* EXERCISE DIRECTIONS
Below are several entries. Transcribe exactly those lines that fall from the one with "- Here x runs" through the one with "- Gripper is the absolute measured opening", end lines included.

* RECORDED INFORMATION
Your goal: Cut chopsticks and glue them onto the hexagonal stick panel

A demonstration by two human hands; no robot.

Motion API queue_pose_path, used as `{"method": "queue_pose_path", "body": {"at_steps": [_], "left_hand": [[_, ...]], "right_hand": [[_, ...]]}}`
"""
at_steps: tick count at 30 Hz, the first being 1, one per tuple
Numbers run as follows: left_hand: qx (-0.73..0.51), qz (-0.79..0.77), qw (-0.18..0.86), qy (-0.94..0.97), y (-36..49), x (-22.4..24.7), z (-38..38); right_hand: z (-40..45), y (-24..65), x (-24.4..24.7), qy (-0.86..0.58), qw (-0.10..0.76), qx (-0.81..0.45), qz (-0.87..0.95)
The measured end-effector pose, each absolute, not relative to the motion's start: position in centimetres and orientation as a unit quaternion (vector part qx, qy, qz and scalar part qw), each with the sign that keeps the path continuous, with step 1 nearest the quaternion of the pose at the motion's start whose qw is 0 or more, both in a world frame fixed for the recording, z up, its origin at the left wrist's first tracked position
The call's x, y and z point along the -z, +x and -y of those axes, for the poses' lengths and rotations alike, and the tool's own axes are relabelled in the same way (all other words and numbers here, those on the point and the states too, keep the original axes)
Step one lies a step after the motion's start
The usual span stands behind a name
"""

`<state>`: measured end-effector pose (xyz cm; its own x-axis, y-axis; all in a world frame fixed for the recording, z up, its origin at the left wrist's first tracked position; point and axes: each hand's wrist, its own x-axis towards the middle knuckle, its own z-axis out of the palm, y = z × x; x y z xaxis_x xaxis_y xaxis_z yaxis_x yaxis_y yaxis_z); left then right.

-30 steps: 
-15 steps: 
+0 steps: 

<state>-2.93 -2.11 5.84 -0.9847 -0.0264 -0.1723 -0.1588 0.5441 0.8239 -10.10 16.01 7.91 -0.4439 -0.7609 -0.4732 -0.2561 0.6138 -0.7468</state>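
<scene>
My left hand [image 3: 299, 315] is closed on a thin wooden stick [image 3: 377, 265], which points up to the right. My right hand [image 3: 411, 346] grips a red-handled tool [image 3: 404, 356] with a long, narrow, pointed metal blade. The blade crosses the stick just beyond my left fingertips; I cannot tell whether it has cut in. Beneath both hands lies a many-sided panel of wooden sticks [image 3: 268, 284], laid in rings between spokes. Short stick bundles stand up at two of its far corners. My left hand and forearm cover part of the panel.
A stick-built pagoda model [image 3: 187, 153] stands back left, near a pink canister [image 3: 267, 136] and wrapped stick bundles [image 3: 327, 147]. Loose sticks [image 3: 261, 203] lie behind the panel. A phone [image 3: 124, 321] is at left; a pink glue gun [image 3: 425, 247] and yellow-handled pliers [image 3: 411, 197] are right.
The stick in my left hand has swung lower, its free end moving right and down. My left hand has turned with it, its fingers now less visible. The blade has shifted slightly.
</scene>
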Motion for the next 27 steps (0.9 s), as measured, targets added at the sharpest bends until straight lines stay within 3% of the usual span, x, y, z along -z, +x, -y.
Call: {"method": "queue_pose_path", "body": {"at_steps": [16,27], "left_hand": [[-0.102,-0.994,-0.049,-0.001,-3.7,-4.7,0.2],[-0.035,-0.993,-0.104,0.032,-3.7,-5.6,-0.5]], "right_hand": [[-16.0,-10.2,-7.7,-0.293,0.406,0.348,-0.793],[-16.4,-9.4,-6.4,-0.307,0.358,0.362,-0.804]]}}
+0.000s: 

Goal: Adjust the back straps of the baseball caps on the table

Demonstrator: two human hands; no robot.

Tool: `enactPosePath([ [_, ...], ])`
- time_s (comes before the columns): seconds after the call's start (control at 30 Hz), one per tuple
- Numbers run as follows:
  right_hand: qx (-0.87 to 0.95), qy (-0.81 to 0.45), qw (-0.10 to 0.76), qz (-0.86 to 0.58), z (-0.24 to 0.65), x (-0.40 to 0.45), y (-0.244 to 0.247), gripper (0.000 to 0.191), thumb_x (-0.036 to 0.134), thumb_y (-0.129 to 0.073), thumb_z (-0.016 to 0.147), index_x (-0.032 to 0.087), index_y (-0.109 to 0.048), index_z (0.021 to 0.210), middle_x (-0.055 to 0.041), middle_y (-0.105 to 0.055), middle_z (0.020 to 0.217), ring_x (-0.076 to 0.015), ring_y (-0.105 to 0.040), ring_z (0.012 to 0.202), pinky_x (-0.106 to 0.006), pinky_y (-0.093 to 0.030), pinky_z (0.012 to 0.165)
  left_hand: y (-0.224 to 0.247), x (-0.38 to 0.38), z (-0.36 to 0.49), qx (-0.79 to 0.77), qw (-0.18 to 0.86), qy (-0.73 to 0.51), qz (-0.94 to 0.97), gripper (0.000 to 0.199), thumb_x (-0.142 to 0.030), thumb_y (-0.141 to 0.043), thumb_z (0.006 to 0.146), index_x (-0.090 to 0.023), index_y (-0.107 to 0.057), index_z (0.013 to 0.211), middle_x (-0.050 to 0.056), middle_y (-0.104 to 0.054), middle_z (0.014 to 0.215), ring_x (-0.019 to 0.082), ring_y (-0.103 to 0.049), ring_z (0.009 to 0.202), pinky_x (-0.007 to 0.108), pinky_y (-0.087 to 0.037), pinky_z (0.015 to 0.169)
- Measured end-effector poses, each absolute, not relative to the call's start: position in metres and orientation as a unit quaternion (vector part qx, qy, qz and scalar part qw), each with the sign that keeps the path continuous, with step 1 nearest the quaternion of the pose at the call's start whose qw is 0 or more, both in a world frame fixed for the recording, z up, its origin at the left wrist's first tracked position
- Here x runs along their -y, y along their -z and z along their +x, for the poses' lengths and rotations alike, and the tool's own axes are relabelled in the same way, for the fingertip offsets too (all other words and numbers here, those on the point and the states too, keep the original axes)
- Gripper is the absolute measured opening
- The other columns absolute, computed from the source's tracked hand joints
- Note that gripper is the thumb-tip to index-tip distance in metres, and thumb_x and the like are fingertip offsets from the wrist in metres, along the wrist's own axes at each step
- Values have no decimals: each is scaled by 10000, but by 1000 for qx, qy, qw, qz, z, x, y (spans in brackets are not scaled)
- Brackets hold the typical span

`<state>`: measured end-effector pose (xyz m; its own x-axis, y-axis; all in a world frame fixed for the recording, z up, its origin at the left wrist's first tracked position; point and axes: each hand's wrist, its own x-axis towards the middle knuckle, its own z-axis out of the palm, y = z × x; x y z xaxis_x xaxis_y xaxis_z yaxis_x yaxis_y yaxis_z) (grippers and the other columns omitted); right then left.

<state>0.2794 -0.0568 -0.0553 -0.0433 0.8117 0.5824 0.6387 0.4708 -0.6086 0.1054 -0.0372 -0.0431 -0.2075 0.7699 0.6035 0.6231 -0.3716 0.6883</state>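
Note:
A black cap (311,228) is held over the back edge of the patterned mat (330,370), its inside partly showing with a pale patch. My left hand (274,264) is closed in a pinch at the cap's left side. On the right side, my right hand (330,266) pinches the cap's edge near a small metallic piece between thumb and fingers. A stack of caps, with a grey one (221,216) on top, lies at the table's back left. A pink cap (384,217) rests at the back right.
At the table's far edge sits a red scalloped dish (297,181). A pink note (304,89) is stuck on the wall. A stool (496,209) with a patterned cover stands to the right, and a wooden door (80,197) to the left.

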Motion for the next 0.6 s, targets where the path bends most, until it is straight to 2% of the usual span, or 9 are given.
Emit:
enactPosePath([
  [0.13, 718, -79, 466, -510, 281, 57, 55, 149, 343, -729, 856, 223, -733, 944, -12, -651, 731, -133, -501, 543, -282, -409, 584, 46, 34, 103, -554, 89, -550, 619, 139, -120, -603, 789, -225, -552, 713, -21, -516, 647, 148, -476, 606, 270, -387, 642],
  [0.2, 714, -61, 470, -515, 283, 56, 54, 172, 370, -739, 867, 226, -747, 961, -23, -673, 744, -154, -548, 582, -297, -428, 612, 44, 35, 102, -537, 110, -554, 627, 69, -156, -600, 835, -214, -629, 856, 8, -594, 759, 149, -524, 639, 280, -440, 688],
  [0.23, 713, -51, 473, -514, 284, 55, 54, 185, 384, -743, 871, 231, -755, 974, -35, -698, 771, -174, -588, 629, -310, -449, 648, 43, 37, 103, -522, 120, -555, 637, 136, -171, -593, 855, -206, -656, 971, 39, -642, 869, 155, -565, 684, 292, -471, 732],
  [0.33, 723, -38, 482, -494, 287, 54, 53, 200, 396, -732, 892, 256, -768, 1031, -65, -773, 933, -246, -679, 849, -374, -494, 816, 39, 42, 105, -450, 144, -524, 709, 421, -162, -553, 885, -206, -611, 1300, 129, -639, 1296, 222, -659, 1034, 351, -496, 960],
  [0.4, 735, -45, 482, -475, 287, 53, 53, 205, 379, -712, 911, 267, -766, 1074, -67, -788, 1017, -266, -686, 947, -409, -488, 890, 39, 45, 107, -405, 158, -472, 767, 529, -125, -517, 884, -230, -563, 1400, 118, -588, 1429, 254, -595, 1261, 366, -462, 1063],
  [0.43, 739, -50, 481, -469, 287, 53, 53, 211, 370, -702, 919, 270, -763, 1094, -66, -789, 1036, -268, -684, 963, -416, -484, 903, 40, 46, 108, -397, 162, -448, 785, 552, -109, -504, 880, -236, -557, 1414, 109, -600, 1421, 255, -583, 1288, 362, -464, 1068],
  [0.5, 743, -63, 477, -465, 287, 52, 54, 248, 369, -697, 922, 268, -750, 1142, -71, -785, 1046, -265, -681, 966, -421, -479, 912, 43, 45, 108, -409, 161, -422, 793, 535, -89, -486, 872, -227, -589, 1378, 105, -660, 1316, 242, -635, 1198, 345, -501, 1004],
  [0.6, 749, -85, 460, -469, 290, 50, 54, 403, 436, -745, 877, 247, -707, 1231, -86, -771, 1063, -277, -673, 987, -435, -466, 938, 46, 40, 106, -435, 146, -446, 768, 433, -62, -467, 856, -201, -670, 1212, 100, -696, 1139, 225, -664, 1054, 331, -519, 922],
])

* WRITTEN SOLUTION
- Here x runs along their -y, y along their -z and z along their +x, for the poses' lengths and rotations alike, and the tool's own axes are relabelled in the same way, for the fingertip offsets too (all other words and numbers here, those on the point and the states too, keep the original axes)
- Gripper is the absolute measured opening

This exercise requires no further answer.